Но он не дал ей договорить. Он был взволнован – раньше она не видела его таким – и говорил торопливо, и не в силах был себя сдержать.
– Я всегда это знал – что вызываю у окружающих недоумение: как можно жить так однообразно? И что, я должен был всем объяснять, что вот в этом вот моем движении по листу – шаг за шагом, как муравей, – однообразия нет ни капли? Что если сегодня керосиновую лампу ветром не задувает, а завтра на стене дождя тень от человека, то это совсем разное, это такая огромная перемена жизни, от которой дух захватывает? Кому это объяснишь? И зачем? И потом, проще, когда тебя считают нелюдимым и учено называют интровертом, чем когда догадываются, что тебе с людьми просто скучно! Со всеми.
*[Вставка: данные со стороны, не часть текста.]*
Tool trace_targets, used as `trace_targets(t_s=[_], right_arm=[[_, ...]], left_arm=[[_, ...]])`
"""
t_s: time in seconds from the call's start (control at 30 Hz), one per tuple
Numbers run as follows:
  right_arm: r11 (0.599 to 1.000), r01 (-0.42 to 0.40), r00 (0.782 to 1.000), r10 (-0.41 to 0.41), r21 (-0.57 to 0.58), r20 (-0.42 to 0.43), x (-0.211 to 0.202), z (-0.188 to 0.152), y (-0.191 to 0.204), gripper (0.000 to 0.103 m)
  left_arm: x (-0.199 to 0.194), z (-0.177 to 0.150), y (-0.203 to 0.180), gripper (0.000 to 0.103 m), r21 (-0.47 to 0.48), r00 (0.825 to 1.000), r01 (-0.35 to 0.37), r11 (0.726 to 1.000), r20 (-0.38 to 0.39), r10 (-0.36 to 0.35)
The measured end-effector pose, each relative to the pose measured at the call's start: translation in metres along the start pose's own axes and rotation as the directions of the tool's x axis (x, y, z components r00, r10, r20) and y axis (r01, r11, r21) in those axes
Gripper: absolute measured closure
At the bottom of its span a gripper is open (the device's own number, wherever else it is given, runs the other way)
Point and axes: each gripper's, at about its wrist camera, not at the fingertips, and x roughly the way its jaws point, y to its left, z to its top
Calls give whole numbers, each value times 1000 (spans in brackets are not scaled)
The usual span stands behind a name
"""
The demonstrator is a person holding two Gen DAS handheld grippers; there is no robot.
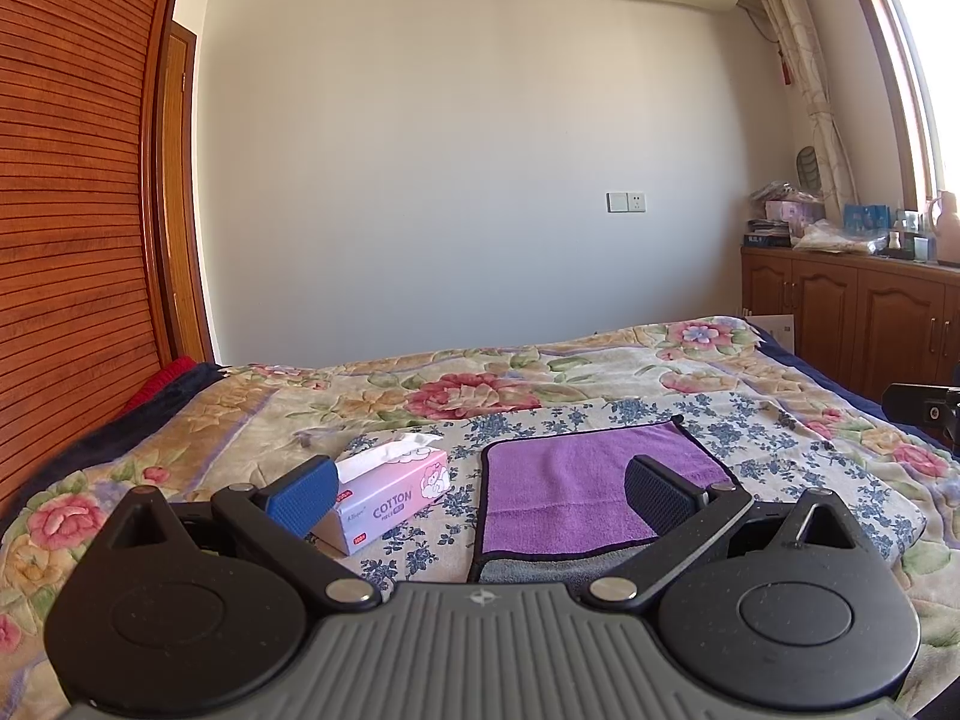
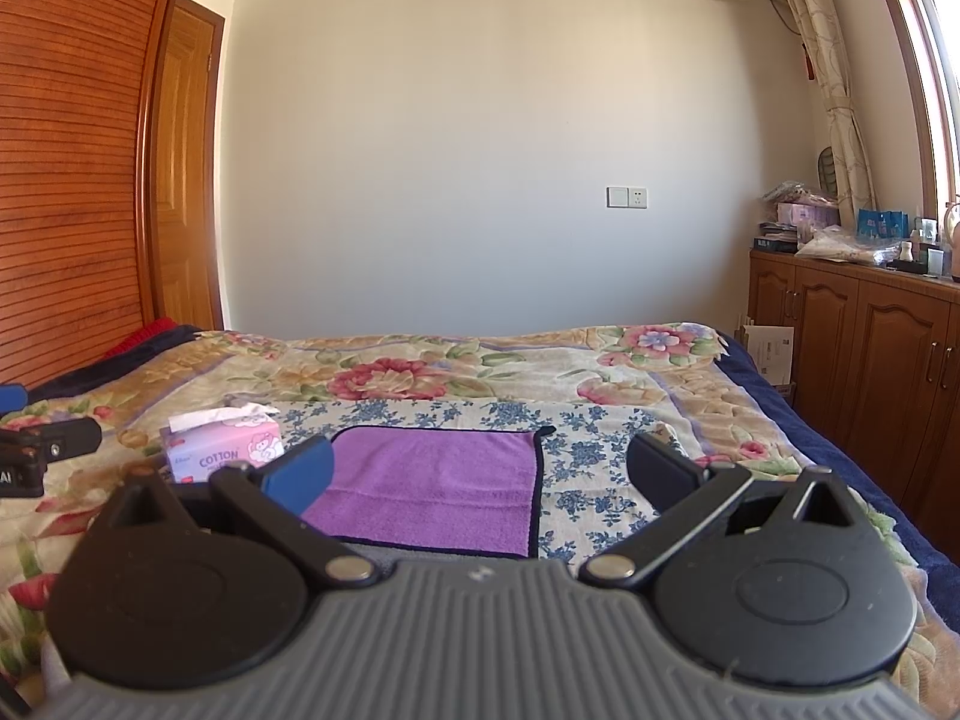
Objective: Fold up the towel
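Note:
A purple towel with a dark border lies flat on the flowered bedspread, its grey underside showing along the near edge. My left gripper hovers open above the towel's near left part, nothing between its fingers. In the right wrist view the same towel lies ahead, and my right gripper stands open above its near right part, also holding nothing. Part of the other gripper shows at the left edge of the right wrist view.
A pink tissue box marked COTTON sits just left of the towel. The bed stretches ahead to a white wall. Wooden cabinets with clutter on top stand at the right, a wooden wardrobe at the left.

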Motion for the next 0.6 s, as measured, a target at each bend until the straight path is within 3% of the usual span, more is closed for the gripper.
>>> trace_targets(t_s=[0.6], right_arm=[[1000,-1,1000,1,-3,0,-1,1,-1,0]], left_arm=[[0,0,0,0,1,1000,0,1000,-2,0]])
– И со мной? – тихо спросила Соня.
Он посмотрел на нее с таким изумлением, словно она решила почему-то, что он ходит на руках вверх ногами.
– С тобой? – переспросил он. – Но при чем здесь ты?
– А я не люди, что ли?
Тут Соне стало смешно. Все-таки он и в самом деле привык жить в собственном мире и поэтому опускал звенья многих объяснений, считая, видимо, что все и так понятно.
Герман покрутил головой, словно прогоняя наваждение. Волнение, которое пятнами легло на его скулы, вместе с этими пятнами и исчезло.